Jasmin Kent Rodgman is a British–Malaysian composer based in London. She is the current Co-Artistic Director of the contemporary music ensemble Manchester Collective.

== Education and career ==
Rodgman studied music composition at the University of Manchester receiving a BMus and MMus.

In 2018 she was appointed as a British Council + PRS Foundation Musician-in-Residence: China, where she lived and composed in Lanzhou, China. In 2018 she was also selected as a Jerwood Composer for the London Symphony Orchestra. Her piece Idol Lost was performed by the orchestra later on October 6, 2018.

She has scored numerous theatre productions including Olivier Award-nominated Paradise Now! (Bush Theatre), Julius Caesar (Royal Shakespeare Company) and Titus Andronicus (Shakespeare's Globe Theatre).

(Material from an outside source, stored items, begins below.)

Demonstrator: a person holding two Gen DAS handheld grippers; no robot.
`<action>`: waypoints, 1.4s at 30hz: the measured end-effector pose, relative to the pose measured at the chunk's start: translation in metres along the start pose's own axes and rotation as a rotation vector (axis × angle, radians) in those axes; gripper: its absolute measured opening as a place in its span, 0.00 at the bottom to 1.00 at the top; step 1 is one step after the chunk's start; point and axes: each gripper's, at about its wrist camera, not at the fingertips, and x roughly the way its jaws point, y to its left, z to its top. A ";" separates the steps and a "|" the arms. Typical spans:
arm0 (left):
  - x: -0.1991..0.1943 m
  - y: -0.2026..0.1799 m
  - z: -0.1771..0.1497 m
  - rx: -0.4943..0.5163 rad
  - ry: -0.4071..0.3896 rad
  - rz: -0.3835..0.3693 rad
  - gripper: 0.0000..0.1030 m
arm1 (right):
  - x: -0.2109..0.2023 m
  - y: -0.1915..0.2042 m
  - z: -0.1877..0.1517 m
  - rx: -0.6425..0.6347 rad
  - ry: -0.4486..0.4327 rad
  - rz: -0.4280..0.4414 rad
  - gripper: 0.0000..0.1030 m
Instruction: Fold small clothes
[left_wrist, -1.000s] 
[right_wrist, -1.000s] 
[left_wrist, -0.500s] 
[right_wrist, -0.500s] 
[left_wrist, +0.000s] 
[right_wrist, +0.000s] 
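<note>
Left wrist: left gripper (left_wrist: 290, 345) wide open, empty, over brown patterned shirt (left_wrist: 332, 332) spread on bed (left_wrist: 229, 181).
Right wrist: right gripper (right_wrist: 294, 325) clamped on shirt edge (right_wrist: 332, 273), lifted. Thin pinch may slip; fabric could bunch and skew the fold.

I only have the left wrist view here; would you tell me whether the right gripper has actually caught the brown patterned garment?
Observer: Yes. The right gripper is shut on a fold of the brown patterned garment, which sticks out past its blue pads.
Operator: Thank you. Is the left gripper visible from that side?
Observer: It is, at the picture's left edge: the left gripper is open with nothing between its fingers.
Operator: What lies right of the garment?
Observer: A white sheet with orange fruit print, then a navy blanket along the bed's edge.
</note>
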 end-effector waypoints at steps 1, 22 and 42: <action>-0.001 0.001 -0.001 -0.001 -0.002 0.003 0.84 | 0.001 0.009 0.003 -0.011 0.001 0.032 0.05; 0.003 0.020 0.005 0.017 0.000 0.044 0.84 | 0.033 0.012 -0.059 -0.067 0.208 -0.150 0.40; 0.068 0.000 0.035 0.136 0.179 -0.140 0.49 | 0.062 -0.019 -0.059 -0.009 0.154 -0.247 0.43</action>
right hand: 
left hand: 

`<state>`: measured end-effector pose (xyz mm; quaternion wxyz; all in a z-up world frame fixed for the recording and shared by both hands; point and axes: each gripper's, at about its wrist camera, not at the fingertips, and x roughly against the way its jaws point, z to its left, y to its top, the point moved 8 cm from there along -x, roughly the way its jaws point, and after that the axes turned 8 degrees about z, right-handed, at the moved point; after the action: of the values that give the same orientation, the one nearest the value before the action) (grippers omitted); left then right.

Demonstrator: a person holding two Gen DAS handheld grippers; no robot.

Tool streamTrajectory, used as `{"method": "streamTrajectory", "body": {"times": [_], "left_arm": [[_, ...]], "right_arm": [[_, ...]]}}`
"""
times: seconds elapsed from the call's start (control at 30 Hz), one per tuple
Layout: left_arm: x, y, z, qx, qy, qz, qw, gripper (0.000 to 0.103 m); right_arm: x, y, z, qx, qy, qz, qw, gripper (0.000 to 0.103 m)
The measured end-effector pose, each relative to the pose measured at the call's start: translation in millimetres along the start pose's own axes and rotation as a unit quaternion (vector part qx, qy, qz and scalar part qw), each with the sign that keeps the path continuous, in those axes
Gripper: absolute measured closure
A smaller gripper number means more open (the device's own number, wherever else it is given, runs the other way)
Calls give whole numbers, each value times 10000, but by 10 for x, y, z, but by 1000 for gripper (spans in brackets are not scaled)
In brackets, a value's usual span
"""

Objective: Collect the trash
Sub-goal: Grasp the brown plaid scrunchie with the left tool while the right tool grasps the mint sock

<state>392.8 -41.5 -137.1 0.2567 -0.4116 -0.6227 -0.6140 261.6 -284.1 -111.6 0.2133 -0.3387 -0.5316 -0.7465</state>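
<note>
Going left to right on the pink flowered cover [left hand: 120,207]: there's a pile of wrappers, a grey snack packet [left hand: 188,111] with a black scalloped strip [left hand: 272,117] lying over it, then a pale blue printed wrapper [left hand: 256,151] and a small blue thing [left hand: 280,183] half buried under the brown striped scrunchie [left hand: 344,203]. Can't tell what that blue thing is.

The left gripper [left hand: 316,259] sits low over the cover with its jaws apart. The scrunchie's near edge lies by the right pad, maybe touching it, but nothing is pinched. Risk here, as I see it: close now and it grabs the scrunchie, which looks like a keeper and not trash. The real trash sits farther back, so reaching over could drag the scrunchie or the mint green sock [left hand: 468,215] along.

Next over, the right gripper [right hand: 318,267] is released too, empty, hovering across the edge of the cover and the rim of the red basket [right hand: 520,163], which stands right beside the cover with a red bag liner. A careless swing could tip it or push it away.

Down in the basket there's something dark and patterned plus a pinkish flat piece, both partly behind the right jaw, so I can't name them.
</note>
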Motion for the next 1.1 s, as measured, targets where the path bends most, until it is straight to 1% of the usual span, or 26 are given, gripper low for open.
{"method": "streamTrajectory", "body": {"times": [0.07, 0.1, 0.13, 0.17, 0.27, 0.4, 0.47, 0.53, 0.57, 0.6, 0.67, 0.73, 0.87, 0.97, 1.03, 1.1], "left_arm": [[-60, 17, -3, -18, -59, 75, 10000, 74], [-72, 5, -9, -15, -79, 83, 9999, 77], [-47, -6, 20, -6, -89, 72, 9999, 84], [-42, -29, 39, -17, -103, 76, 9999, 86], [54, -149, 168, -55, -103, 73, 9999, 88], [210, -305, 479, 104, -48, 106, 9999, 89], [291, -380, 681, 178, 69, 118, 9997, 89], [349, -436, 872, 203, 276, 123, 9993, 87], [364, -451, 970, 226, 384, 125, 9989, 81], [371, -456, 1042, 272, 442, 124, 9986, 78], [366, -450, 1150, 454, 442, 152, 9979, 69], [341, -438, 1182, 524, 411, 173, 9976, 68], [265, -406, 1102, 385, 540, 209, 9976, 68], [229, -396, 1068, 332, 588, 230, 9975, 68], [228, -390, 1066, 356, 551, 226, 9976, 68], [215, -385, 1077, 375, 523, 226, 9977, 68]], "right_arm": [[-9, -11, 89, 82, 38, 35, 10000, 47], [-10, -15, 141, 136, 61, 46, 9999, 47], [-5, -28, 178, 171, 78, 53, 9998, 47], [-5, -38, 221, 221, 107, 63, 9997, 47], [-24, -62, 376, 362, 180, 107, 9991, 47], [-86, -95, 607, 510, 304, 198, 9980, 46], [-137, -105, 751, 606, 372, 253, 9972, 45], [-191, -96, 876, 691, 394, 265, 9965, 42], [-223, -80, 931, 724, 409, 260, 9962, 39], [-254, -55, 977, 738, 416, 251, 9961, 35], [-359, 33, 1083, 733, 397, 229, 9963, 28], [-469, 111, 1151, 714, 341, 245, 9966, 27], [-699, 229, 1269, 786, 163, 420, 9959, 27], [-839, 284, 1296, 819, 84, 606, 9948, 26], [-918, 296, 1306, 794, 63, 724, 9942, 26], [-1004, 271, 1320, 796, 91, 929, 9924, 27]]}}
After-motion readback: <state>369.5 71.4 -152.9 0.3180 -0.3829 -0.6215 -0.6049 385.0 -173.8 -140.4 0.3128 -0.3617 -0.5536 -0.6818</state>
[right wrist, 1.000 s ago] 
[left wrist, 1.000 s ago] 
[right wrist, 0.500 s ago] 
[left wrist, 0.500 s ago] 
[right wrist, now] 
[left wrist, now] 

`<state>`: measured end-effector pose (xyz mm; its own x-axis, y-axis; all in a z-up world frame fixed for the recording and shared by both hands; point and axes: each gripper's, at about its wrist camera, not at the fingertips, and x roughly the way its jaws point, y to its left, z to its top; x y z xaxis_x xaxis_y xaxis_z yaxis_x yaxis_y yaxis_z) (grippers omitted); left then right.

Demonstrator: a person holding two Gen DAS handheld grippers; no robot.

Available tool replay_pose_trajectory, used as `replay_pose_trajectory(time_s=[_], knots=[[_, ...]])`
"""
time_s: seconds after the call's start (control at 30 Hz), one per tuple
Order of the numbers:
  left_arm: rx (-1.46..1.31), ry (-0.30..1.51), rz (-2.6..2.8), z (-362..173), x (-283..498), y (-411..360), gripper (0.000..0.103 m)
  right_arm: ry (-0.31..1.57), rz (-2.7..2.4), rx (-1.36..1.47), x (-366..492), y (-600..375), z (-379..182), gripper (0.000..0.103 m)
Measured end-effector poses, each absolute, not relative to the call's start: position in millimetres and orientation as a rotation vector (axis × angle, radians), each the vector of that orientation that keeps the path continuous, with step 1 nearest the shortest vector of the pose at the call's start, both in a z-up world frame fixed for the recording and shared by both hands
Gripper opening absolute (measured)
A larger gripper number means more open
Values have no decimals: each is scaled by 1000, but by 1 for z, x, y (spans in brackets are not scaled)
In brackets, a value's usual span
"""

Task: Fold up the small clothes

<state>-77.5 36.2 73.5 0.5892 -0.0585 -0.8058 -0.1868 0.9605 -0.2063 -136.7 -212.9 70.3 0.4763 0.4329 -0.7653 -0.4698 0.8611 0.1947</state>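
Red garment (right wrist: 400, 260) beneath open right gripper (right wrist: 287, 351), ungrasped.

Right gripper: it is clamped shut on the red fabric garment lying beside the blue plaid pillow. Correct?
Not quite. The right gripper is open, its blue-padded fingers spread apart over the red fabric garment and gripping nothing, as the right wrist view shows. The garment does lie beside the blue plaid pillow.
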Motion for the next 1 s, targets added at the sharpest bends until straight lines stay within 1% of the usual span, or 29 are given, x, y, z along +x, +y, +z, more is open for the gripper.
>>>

Rodgman is active in music for film, having worked on Prisoner C33 and Harm which were both produced by the BBC.

She first worked with Manchester Collective composing the piece four-person simulation to be performed alongside Steve Reich's Different Trains. On June 12, 2024, she was announced as the Co-Artistic Director of Manchester Collective.

In July 2025, Rodgman collaborated with singer-songwriter John Grant to compose the score for the Royal Ballet's production of A Single Man.

She releases music under the classical music label NMC Recordings.